### [TASK PROMPT]
The following data has a line with "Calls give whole" and a line with "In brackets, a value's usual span". Write out exactly those lines and all the lines between them.

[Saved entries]
* * * * * * *

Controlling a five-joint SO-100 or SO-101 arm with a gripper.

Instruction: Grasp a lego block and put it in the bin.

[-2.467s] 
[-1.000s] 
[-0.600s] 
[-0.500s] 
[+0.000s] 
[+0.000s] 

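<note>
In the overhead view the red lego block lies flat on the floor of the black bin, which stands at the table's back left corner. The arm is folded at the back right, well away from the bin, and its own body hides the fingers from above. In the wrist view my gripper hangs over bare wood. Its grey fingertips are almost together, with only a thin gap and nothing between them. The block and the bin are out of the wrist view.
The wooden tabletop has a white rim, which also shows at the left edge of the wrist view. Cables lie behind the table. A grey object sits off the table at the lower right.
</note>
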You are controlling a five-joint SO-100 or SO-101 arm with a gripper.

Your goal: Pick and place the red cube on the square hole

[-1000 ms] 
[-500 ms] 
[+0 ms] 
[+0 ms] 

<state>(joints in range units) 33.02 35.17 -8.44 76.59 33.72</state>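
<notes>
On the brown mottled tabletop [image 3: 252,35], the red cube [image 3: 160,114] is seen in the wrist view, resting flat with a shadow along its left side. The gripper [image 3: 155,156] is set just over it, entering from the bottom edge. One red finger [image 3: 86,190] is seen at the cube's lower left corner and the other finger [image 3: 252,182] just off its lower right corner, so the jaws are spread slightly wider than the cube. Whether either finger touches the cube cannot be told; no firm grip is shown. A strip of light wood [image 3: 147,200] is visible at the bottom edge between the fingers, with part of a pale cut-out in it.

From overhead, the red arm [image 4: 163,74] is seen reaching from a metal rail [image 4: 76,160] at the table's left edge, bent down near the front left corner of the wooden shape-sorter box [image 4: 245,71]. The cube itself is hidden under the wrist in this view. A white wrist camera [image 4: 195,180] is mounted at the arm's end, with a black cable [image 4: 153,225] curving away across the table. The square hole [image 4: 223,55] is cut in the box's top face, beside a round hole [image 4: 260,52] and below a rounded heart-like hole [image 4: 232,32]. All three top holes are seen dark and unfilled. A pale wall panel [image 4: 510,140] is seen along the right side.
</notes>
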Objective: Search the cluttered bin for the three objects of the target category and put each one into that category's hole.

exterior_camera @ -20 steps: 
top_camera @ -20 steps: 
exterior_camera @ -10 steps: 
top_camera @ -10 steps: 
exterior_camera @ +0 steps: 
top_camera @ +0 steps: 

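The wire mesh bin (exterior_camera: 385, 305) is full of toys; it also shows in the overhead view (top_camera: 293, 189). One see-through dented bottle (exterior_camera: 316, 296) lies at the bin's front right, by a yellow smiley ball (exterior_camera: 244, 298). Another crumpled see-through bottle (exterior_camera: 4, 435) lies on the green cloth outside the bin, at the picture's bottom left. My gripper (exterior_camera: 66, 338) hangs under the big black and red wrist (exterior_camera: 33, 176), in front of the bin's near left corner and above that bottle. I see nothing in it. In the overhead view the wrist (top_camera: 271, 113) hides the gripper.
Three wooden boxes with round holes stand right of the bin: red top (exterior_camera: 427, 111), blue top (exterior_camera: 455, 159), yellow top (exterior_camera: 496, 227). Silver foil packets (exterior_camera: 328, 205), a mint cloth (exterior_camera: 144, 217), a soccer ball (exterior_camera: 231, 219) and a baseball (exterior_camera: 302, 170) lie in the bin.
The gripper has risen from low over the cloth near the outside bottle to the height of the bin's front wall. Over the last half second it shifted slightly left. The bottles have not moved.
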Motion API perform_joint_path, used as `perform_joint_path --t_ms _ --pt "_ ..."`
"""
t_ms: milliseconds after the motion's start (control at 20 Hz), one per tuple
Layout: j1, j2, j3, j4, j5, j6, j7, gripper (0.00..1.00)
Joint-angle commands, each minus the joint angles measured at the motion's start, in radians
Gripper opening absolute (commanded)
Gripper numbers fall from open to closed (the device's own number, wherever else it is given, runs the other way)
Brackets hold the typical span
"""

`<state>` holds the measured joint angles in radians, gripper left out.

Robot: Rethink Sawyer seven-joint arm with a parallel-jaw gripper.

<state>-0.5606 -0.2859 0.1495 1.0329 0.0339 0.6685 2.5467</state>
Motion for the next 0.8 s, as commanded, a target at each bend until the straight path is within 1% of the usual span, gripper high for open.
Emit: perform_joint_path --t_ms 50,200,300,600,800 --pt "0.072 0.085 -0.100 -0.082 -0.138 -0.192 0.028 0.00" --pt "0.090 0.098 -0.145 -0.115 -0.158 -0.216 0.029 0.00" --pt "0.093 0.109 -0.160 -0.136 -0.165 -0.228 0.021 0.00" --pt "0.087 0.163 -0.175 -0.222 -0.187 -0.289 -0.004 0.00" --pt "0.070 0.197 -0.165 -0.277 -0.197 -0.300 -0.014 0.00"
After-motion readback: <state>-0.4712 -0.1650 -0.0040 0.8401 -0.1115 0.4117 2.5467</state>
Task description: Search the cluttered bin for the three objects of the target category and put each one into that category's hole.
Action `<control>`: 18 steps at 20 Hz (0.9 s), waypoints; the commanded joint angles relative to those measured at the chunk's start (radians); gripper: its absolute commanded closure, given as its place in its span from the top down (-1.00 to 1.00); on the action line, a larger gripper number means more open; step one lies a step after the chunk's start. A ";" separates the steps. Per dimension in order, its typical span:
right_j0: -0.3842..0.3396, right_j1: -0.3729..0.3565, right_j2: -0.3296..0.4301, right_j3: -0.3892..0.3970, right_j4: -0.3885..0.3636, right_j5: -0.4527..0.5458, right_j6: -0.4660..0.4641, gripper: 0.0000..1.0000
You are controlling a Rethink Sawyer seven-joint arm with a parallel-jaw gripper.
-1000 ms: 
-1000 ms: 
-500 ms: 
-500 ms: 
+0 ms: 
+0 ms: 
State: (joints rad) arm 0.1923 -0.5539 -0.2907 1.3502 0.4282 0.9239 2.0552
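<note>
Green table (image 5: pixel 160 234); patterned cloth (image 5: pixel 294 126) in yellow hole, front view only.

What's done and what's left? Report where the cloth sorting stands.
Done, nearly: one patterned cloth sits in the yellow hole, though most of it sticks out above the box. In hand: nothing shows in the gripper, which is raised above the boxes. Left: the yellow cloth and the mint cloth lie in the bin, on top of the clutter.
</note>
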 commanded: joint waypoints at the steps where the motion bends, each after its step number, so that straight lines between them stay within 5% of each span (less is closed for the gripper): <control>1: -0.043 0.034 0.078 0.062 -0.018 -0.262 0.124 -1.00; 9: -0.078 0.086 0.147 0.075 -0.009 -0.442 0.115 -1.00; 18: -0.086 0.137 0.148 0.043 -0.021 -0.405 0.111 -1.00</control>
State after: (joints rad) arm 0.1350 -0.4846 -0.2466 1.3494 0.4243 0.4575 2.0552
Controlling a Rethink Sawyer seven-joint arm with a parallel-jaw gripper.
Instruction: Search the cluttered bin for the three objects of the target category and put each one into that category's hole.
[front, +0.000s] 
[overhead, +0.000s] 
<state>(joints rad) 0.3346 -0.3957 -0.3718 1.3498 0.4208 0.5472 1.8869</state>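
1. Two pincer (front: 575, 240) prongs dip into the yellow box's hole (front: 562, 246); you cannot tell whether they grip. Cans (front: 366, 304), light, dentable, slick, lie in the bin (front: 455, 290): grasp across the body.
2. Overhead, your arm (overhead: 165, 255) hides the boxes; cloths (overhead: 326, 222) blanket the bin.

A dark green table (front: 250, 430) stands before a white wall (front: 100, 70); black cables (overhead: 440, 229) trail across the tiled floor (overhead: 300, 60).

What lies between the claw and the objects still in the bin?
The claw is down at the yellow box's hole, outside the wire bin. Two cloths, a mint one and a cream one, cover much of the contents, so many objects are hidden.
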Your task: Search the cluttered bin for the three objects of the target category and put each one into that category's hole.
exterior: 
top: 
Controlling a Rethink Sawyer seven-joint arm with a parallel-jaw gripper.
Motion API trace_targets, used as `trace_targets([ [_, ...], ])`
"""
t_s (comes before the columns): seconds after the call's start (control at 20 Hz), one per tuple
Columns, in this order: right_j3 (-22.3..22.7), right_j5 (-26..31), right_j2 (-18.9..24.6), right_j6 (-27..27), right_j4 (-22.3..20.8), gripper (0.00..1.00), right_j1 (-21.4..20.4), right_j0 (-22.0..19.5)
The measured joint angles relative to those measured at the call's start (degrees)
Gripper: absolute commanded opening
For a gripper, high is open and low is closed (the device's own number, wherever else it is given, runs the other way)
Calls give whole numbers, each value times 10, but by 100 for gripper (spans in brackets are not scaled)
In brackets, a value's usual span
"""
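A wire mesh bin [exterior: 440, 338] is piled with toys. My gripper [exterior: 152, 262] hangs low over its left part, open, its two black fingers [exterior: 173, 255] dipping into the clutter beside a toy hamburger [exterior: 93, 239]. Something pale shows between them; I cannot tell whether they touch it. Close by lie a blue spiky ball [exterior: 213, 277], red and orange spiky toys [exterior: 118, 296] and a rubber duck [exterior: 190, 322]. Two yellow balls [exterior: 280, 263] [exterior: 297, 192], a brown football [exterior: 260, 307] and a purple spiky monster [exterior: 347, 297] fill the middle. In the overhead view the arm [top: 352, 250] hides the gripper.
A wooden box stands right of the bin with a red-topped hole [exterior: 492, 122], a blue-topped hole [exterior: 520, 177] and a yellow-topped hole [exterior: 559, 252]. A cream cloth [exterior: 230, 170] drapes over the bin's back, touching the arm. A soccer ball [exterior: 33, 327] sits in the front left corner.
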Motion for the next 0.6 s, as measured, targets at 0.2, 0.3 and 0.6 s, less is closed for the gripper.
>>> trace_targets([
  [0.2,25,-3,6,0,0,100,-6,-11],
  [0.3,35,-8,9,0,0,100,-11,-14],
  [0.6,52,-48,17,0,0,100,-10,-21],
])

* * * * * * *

### [EXERCISE RESPONSE]
Calls give whole numbers, each value times 10, but by 100 for gripper (spans in brackets are not scaled)
In brackets, a value's usual span

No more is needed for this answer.